_How to complete this task_
Across the listing below, how many lines have the word "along" in them? Provide only the number.

------

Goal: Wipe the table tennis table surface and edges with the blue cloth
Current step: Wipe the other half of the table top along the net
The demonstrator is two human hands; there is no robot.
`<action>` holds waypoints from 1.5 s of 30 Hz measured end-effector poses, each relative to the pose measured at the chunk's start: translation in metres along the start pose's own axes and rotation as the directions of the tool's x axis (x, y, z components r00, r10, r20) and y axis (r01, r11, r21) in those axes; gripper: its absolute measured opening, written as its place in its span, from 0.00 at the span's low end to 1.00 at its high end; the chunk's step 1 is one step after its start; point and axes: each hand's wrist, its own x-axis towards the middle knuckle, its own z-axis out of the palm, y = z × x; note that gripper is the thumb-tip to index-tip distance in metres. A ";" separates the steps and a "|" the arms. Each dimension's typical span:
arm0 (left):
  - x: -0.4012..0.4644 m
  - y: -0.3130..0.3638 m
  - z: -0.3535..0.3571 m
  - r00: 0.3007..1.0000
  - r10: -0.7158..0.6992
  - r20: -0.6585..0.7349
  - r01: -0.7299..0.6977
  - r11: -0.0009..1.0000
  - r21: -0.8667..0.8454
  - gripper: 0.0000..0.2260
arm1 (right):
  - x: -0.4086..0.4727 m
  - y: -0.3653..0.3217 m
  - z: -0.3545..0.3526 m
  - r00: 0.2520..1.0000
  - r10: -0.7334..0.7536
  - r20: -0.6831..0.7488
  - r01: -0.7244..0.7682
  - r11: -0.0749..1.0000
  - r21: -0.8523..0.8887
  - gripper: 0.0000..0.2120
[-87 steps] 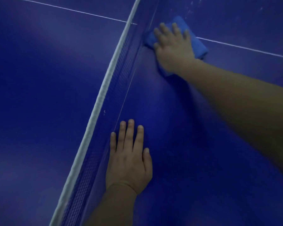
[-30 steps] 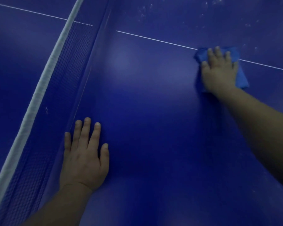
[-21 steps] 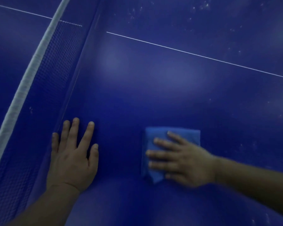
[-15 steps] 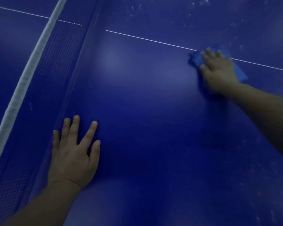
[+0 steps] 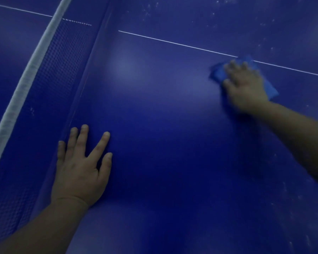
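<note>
Under blurred right hand (image 5: 245, 87): blue cloth (image 5: 218, 74), half-hidden

Dark blue table (image 5: 173, 143); lighter blue cloth (image 5: 218, 74); white-banded net (image 5: 35, 59).

Two bare arms reach in from the near side. No sleeves show on either one, all the way to where the picture cuts them off. The left hand (image 5: 81, 171) has no ring, no watch and no band at the wrist. Its nails are short and plain, and a soft crease runs across the wrist. The right hand (image 5: 246, 88) looks blurry, so its nails and small lines cannot be made out.
</note>
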 end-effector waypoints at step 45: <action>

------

_The completed task_
2